◆ **Source material**:

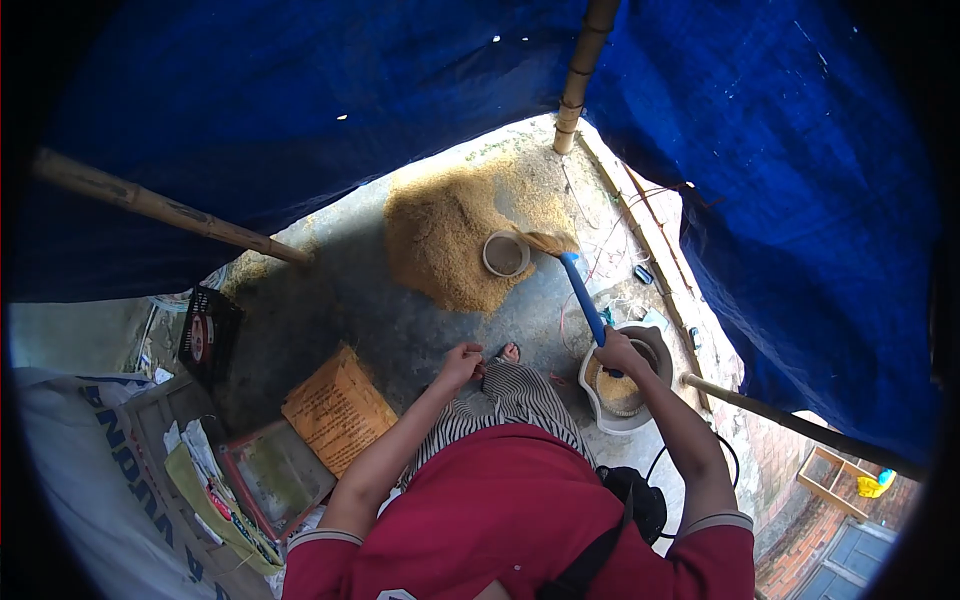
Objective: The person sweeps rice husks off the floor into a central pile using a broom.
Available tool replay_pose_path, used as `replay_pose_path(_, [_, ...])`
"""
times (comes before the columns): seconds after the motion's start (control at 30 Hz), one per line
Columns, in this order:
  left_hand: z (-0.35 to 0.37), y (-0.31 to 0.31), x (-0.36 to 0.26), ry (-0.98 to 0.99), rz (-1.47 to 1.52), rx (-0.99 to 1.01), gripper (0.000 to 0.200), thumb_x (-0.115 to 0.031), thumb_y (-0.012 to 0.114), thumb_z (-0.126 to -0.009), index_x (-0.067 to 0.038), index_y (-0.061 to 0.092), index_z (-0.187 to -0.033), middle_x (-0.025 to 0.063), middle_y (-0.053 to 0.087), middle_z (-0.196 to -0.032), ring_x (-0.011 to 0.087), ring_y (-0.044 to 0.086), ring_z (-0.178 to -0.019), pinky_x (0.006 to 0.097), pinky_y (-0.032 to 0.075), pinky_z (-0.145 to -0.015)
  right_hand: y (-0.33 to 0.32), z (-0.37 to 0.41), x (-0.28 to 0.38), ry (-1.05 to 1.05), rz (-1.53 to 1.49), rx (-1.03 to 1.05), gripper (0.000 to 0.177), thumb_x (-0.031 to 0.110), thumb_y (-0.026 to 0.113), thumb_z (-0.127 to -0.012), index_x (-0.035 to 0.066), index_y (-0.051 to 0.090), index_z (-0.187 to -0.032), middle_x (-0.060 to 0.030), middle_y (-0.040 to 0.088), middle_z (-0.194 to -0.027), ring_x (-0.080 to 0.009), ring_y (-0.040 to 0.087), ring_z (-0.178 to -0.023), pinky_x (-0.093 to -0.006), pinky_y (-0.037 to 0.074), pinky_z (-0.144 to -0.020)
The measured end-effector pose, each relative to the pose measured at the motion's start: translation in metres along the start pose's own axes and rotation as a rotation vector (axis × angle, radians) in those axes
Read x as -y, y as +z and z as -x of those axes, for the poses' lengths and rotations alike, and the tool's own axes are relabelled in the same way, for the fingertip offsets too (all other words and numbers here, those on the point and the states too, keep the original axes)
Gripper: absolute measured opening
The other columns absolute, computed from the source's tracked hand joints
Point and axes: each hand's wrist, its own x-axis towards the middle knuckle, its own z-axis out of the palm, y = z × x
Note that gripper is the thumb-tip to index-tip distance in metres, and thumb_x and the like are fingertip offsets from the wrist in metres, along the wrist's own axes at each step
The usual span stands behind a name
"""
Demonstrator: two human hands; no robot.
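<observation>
My right hand (618, 352) is closed round the blue handle of a broom (583, 292). The broom's straw bristles reach left to a round white container (506, 255), which stands at the right side of a large pile of grain (440, 235) on the concrete floor. My left hand (464, 362) hangs over the floor near my knees, its fingers curled; whether anything small is in it is hidden. Under my right hand stands a pale tub (591, 400) with a round basket of grain in it.
Blue tarpaulin (300, 90) hangs all round on bamboo poles (582, 70). At the lower left are a brown printed sack (340, 410), a black crate (208, 335) and a glass-topped frame (275, 478). A black bag (645, 500) hangs at my right side.
</observation>
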Motion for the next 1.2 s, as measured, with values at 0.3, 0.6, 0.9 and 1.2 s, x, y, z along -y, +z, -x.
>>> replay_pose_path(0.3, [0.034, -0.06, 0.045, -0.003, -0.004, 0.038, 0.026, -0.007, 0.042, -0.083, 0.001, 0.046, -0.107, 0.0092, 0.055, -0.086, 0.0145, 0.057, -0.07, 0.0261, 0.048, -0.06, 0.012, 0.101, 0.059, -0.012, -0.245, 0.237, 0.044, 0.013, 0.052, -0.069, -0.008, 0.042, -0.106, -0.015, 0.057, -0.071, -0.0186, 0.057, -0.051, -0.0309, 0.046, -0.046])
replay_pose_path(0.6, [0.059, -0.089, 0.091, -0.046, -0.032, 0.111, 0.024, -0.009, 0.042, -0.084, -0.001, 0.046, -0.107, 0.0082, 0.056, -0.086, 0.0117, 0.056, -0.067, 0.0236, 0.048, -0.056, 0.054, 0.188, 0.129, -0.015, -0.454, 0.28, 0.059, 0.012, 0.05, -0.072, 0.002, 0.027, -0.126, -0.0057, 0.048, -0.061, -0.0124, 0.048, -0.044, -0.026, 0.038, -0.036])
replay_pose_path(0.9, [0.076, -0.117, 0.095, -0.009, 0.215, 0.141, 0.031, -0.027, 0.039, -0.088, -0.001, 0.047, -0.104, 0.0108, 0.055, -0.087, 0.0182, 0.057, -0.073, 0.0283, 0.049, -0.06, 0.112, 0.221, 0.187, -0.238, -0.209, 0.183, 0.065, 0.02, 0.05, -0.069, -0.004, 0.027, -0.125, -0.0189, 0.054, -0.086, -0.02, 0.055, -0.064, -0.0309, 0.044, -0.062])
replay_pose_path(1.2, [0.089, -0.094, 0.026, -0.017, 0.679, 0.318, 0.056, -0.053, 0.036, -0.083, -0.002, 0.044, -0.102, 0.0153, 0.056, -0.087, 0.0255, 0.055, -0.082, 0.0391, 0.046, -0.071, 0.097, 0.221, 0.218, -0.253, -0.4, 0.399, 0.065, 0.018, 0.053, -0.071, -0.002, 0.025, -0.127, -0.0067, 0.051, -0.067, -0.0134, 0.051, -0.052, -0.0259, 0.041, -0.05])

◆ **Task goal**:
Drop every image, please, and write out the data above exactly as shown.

◆ **Result for this task**:
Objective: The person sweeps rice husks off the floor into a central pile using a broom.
Available tool replay_pose_path, used as `replay_pose_path(_, [_, ...])`
"""
times (comes before the columns): seconds after the motion's start (control at 30 Hz), one per line
Columns, in this order:
  left_hand: z (-0.35 to 0.37), y (-0.31 to 0.31), x (-0.36 to 0.26), ry (-0.98 to 0.99), rz (-1.47 to 1.52), rx (-0.99 to 1.01), gripper (0.000 to 0.200), thumb_x (-0.115 to 0.031), thumb_y (-0.012 to 0.114), thumb_z (-0.126 to -0.009), index_x (-0.067 to 0.038), index_y (-0.061 to 0.092), index_z (-0.187 to -0.033), middle_x (-0.025 to 0.063), middle_y (-0.053 to 0.087), middle_z (-0.196 to -0.032), ring_x (-0.011 to 0.087), ring_y (-0.044 to 0.086), ring_z (-0.178 to -0.019), pinky_x (0.006 to 0.097), pinky_y (-0.032 to 0.075), pinky_z (-0.145 to -0.015)
  right_hand: y (-0.33 to 0.32), z (-0.37 to 0.41), x (-0.28 to 0.38), ry (-1.05 to 1.05), rz (-1.53 to 1.49), rx (-1.03 to 1.05), gripper (0.000 to 0.177), thumb_x (-0.031 to 0.110), thumb_y (-0.026 to 0.113), thumb_z (-0.127 to -0.012), index_x (-0.035 to 0.066), index_y (-0.051 to 0.090), index_z (-0.187 to -0.032), middle_x (-0.060 to 0.030), middle_y (-0.040 to 0.088), middle_z (-0.194 to -0.027), ring_x (-0.080 to 0.009), ring_y (-0.040 to 0.087), ring_z (-0.178 to -0.023), pinky_x (-0.093 to -0.006), pinky_y (-0.037 to 0.074), pinky_z (-0.144 to -0.020)
The measured end-effector pose, each relative to the pose measured at the motion's start: translation in metres along the start pose's own axes and rotation as a rotation vector (axis × angle, radians) in those axes
Read x as -y, y as +z and z as -x of those axes, for the poses' lengths and rotations alike, and the tool's own axes are relabelled in the same way, for the fingertip offsets too (all other words and numbers here, those on the point and the states too, keep the original axes)
Gripper: absolute measured opening
The other columns absolute, computed from the source's tracked hand joints
Point and axes: each hand's wrist, its own x-axis towards the middle knuckle, its own z-axis out of the palm, y = z × x
Note that gripper is the thumb-tip to index-tip distance in metres, and thumb_x and the like are fingertip offsets from the wrist in metres, along the wrist's own axes at each step
The usual span stands behind a name
"""
Demonstrator: two human hands; no robot.
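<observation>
My right hand (618, 352) is closed round the blue handle of a broom (583, 292). The broom's straw bristles reach left to a round white container (506, 255), which stands at the right side of a large pile of grain (440, 235) on the concrete floor. My left hand (464, 362) hangs over the floor near my knees, its fingers curled; whether anything small is in it is hidden. Under my right hand stands a pale tub (591, 400) with a round basket of grain in it.
Blue tarpaulin (300, 90) hangs all round on bamboo poles (582, 70). At the lower left are a brown printed sack (340, 410), a black crate (208, 335) and a glass-topped frame (275, 478). A black bag (645, 500) hangs at my right side.
</observation>
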Motion for the next 1.2 s, as measured, with values at 0.3, 0.6, 0.9 and 1.2 s, x, y, z along -y, +z, -x.
>>> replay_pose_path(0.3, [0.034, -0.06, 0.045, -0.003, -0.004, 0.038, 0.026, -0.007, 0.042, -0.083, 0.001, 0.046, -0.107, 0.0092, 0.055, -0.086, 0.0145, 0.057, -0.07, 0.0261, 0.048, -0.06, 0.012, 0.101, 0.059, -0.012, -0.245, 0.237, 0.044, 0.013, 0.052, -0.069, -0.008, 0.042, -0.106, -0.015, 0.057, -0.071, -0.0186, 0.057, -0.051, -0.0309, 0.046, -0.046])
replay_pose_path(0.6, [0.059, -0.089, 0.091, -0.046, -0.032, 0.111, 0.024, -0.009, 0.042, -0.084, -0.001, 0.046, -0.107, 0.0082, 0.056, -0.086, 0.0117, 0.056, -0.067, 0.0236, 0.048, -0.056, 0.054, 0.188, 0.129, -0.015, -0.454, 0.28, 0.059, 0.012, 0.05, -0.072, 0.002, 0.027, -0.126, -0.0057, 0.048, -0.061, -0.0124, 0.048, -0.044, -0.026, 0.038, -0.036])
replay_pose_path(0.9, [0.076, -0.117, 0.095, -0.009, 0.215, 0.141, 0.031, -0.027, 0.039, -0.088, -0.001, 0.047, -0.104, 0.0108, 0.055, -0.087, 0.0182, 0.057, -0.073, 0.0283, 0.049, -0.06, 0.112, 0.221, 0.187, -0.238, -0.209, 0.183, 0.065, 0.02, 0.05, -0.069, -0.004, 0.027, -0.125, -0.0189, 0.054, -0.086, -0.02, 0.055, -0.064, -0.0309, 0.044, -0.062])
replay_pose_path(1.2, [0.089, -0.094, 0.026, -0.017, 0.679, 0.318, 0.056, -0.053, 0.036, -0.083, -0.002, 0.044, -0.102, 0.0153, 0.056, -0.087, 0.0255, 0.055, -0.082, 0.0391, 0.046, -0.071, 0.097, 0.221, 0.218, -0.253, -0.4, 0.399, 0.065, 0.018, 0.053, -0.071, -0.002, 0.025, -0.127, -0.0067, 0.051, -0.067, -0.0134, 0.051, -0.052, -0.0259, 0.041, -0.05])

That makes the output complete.